Hudson grunted and wiped his red, running nose. “What was Mr. Williams’ reply?”
“Aye, Master, that’s just it. Williams was having none of it. Juet was trying to get the man onside, no doubt, so he would have ready access to the shot and powder, the muskets and cutlasses in the gunroom, the weapons he and his gang would need to seize control of the ship. But Williams was most adamantly opposed and threatened to report Juet to the mate. They left it there, so far as my witness tells me. But Juet stood watch the first part of last night, as you know, and he could have easily roused Mr. Williams, cooled the man off but permanent so he wouldn’t upset his traitorous plans.”
“Robert Bylot!” Hudson said.
The recently-appointed mate came scrambling up onto the quarterdeck. “Yes, Master?”
“You and the bos’n seize Robert Juet and place him in irons.”
Bylot looked uncertain, but Hudson’s uncompromising face soon sent him scurrying off to fulfill the order.
Greene leaned closer still, whispering familiarly in Hudson’s frostbitten ear. “I should like to have Williams’ wool coat, Master, if it’s at all possible, as I am so very cold in this weather with no proper garment to clothe me.
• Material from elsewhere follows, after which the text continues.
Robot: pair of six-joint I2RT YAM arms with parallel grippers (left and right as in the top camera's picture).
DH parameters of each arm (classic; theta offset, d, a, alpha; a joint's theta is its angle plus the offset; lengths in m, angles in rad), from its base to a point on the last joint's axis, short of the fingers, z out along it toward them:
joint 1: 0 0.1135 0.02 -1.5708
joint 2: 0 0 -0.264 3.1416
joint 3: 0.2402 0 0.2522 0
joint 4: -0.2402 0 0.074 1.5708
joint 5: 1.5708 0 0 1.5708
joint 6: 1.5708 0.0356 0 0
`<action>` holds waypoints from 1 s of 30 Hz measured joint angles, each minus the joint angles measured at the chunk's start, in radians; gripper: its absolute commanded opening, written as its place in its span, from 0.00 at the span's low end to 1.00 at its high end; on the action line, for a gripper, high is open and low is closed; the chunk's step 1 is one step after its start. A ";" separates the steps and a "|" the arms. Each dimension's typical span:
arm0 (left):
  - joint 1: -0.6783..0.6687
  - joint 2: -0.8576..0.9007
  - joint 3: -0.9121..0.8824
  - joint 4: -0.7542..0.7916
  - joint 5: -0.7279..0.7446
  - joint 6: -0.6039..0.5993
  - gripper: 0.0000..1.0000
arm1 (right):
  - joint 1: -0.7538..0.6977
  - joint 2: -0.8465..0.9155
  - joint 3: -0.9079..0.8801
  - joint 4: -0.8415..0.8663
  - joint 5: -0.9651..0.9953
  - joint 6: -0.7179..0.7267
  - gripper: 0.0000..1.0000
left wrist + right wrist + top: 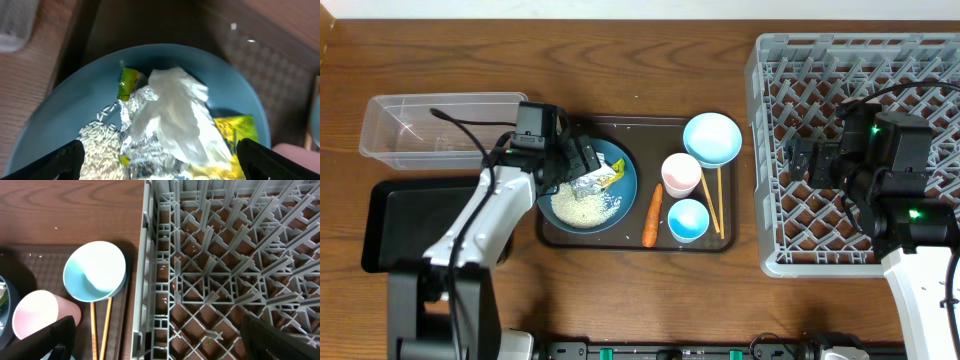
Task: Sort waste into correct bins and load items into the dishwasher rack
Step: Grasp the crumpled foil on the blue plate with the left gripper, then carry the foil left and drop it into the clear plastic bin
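The left gripper (160, 150) hangs directly over the dark-blue bowl (626, 188), middle left of the overhead picture. Its two fingers (62, 162) are wide apart and hold nothing. Under it the waste lies in one pile: the white crumpled paper (175, 107) on top of the foil ball (142, 145), the yellow-green wrapper (235, 131) at the right, and the rice (97, 136) at the lower left of the bowl.

I think the step is to take one piece out, most likely the paper, since it sits highest. To do it well, the fingers should go down only as far as the paper, close on its middle and lift straight up, so that foil and rice are not dragged along. The clear tub (440, 125) and the black tray (395, 225) stand at the left of the frame.

The left arm reaches from the lower left up and to the right, wrist turned downward. The right gripper (160, 330) hovers above the left part of the dishwasher rack (800, 240) — also spread open and empty.
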 measured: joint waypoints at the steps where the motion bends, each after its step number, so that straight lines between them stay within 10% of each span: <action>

I know it be tradition to auction—”
“It’s yours.”
The surgeon reported back later that evening. Hudson was in his cabin with Greene, helping the man practice writing by having him recopy log entries. Wilson observed the chummy pair, a frown creasing his ragged lips. The passenger’s familiarity with the Master, which oftentimes included dining with Hudson to the exclusion of the other ship’s officers, had long been a source of bitterment with Wilson.
“Begging your pardon, Master,” he said, stifling a burp in Greene’s general direction.
“Yes, what is it?”
“My examination of the dead man is complete.”
Hudson waited, then rasped, “And what are the results?”
“Well, Williams’ facial and head wounds lead me to believe, as a surgeon and barber of some two years good—”
“Get on with it!”
“Well, given the severity of the blows, the broken nose and smashed eye sockets and dislocated jaw, I would say almost certainly that Williams was most probably beaten to death by someone. That is to say, Master, he was likely murdered.”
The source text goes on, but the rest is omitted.